MARCH 2, 2005

NEWS ANALYSIS:TECHNOLOGY
Olga Kharif
http://www.businessweek.com/technology/content/mar2005/tc2005032_0932_tc119.
htm?campaign_id=rss_techn

Less Impact from the "Slashdot Effect"

Links on the tech news site no longer harvest the overwhelming numbers of
readers they used to. Chalk it up to the ever-expanding Web
A couple of years ago, Omid Rahmat, general manager and publisher of TG
Publishing's TomsHardware.com, would practically do cartwheels every time a
story from his site ended up on Slashdot.org. Attracting millions of techies
from all over the world with its links to the most important tech news of
the day, Slashdot would send Tom's traffic up by 30%, providing the site
with much-needed exposure.

This "Slashdot effect" has rippled through the tech news industry, where
higher traffic numbers tend to translate into greater ad revenues. In the
past several years, many editors encouraged reporters to pick story ideas
that were likely to make it onto Slashdot. Some writers even submit their
own stories to Slashdot in hopes of generating more traffic to their home
page and earning kudos from their bosses.

Ethical considerations aside, such efforts don't have the payoff they used
to. Over the past year, the Slashdot effect has begun to fizzle. Nowadays, a
mention on Slashdot typically increases Tom's traffic by just 5% to 10%,
Rahmat says. The boost also is more temporary, "usually peaking within one
to two hours and almost completely over in three," Joel Johnson, editor of
gadgets site Gizmodo.com, writes in an e-mail to BusinessWeek Online. In
fact, he writes, Gizmodo.com now gets as much traffic from other sites, like
Fark.com, which collects offbeat news.

GROWING AUDIENCE.  A year ago, Slashdot contributed 5.5% of all traffic
going to tech news sites like CNET (CNET), Wired, and Gizmodo. But by last
month, its power had fallen considerably, estimates Bill Tancer, an analyst
at online measurement company Hitwise in Redwood City, Calif. When Tancer
measured traffic going from Slashdot to several recent stories to which it
linked, he found that, in one case, Slashdot increased a site's traffic by
4%. In the case of one Reuters wire-service story, no one clicked on the
link at all.

That's happening even though Slashdot's traffic continues to grow, according
to co-founder Rob Malda. At 300,000 to 500,000 visitors a day, it has six to
seven times more visitors than it had four years ago.

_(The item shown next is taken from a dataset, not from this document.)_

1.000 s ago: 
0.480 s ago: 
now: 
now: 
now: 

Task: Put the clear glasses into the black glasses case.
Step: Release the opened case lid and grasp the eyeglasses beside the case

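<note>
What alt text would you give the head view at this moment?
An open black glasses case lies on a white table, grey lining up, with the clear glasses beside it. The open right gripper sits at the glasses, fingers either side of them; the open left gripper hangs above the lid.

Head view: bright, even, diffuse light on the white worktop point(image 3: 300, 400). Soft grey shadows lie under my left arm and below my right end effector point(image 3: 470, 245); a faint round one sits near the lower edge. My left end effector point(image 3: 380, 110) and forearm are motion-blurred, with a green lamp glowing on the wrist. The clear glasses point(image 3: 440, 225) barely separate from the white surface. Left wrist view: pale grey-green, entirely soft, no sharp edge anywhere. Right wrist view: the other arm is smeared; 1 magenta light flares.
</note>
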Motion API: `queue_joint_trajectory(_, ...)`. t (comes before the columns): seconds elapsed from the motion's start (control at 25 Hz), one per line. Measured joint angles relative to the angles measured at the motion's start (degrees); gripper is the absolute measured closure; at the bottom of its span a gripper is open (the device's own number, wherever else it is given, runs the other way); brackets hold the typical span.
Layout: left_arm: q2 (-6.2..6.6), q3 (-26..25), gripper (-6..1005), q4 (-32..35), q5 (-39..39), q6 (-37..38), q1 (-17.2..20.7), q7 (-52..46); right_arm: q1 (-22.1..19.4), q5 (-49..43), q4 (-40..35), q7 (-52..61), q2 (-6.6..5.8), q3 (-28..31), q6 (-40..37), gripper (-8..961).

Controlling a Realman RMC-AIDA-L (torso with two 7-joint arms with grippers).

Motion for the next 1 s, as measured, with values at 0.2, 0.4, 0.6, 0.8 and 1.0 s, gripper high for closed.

How can this be? The number of news sites Slashdot is linking to has
skyrocketed. And that has reduced the impact Slashdot can make on each
individual site's traffic. The number of tech news sites, run by traditional
media companies, reaches 360 today, up 20% from 300 just one year ago,
according to Hitwise. These sites have proliferated following a revival in
U.S. online ad spending, which is projected to grow by more than 20% in
2005, to more than $11 billion, according to e-commerce consultancy
eMarketer.

BLOG INVASION.  The end result is a watering down of the Slashdot effect.
Readers are still jumping from Slashdot to other sites. Indeed, Slashdot
probably has more readers than ever, but they're going out into a far larger
Internet news world. While their impact on the Web as a whole is still
significant, the effect on individual sites or even particular stories is a
lot less than it used to be.

Slashdot's growth is still healthy, but it, too, faces a more crowded online
news world, with competition from look-alikes such as Geek.com and Gizmodo
as well as blogs kept by individuals, such as Sun Microsystems' (SUNW )
President Jonathan Schwartz. Slashdot says its traffic multiplied six to
seven times in four years, but Internet traffic has more than kept pace,
doubling every year. And scores of blogs have seen even more dramatic
growth. "In aggregate, they might be taking away some of the visits," says
Tancer.

Is a link on Slashdot still worthy of a cartwheel? If you're a small site,
probably so. Eric Perlman, a graduate computer science student at the Johns
Hopkins University in Baltimore who hosts several friends' Web sites on his
server for free, was overwhelmed on Feb. 24, when Slashdot linked to one of
them: His traffic suddenly spiked from 1,000 to 100,000 visitors per day.
But for the major tech news sites, Slashdot is looking more and more like a
big fish in a huge and growing pond.


Kharif is a reporter for BusinessWeek Online in Portland, Ore.